Repeat the listing exactly, line by line, and leave the pictures behind.

▶

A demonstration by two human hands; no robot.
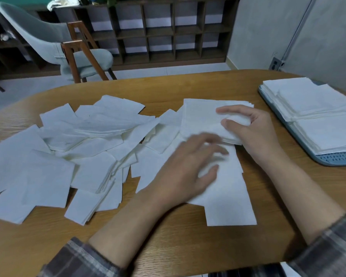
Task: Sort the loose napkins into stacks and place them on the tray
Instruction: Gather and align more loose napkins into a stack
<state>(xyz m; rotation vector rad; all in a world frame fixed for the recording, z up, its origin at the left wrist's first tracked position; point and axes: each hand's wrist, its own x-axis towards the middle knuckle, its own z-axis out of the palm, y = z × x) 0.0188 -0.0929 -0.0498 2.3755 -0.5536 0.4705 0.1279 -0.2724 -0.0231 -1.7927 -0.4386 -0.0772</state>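
Plaid sleeves [84, 258] frame the near edge of the wooden table [168, 246]. At 6 o'clock a single napkin [230, 204] lies flat, its far end under the left hand [188, 168]. That hand is motion-blurred, its fingers spread and fairly straight, lying on the paper and gripping nothing. Just past it, at 1 o'clock, the right hand [256, 132] holds a small stack [198, 118] of napkins by its right edge, thumb and forefinger curled in and pinching the top sheets into a bulge. From 8 to 11 o'clock the loose napkins [68, 152] sprawl in an overlapping heap that runs up against the small stack and crowds the left hand's side. At 3 o'clock, with bare wood between it and the hands, a blue tray [336, 159] with a perforated floor carries squared napkin piles [316, 108], partly cut off by the frame. Beyond the table stand a pale upholstered chair [48, 43] at 11 o'clock, a dark cubby shelf [168, 33] at 12 and a wall socket [276, 63] at 1.
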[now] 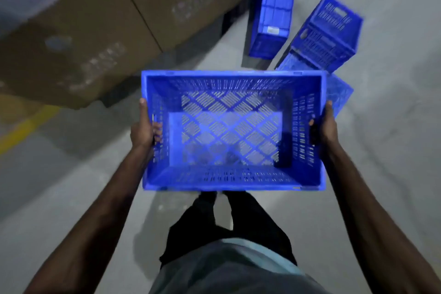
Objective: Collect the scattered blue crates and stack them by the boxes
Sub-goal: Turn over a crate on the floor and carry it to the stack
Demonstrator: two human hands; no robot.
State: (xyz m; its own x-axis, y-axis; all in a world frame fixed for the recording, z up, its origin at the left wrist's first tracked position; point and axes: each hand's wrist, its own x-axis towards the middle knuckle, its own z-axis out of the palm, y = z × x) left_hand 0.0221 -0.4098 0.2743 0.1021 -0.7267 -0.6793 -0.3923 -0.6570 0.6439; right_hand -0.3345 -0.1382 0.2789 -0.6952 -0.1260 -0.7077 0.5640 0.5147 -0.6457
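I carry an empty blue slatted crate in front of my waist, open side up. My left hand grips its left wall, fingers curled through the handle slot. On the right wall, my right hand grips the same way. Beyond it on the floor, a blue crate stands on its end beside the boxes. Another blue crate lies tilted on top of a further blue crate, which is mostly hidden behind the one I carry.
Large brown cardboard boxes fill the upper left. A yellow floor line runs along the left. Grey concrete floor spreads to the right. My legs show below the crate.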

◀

*TASK RESPONSE*
A demonstration by two human hands; no robot.
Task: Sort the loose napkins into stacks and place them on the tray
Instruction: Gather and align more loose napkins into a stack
<state>(xyz m; rotation vector rad; all in a world frame fixed for the recording, z up, its origin at the left wrist's first tracked position; point and axes: each hand's wrist, its own x-axis towards the middle knuckle, its own z-axis out of the palm, y = z × x) 0.0188 -0.0929 -0.0498 2.3755 -0.5536 0.4705 0.1279 -0.2724 -0.0231 -1.7927 -0.4386 -0.0772</state>
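Plaid sleeves [84, 258] frame the near edge of the wooden table [168, 246]. At 6 o'clock a single napkin [230, 204] lies flat, its far end under the left hand [188, 168]. That hand is motion-blurred, its fingers spread and fairly straight, lying on the paper and gripping nothing. Just past it, at 1 o'clock, the right hand [256, 132] holds a small stack [198, 118] of napkins by its right edge, thumb and forefinger curled in and pinching the top sheets into a bulge. From 8 to 11 o'clock the loose napkins [68, 152] sprawl in an overlapping heap that runs up against the small stack and crowds the left hand's side. At 3 o'clock, with bare wood between it and the hands, a blue tray [336, 159] with a perforated floor carries squared napkin piles [316, 108], partly cut off by the frame. Beyond the table stand a pale upholstered chair [48, 43] at 11 o'clock, a dark cubby shelf [168, 33] at 12 and a wall socket [276, 63] at 1.
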[now] 
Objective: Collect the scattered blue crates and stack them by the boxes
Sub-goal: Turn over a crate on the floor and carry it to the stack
Demonstrator: two human hands; no robot.
State: (xyz m; its own x-axis, y-axis; all in a world frame fixed for the recording, z up, its origin at the left wrist's first tracked position; point and axes: each hand's wrist, its own x-axis towards the middle knuckle, its own z-axis out of the palm, y = z × x) left_hand 0.0221 -0.4098 0.2743 0.1021 -0.7267 -0.6793 -0.3923 -0.6570 0.6439; right_hand -0.3345 -0.1382 0.2789 -0.6952 -0.1260 -0.7077 0.5640 0.5147 -0.6457
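I carry an empty blue slatted crate in front of my waist, open side up. My left hand grips its left wall, fingers curled through the handle slot. On the right wall, my right hand grips the same way. Beyond it on the floor, a blue crate stands on its end beside the boxes. Another blue crate lies tilted on top of a further blue crate, which is mostly hidden behind the one I carry.
Large brown cardboard boxes fill the upper left. A yellow floor line runs along the left. Grey concrete floor spreads to the right. My legs show below the crate.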

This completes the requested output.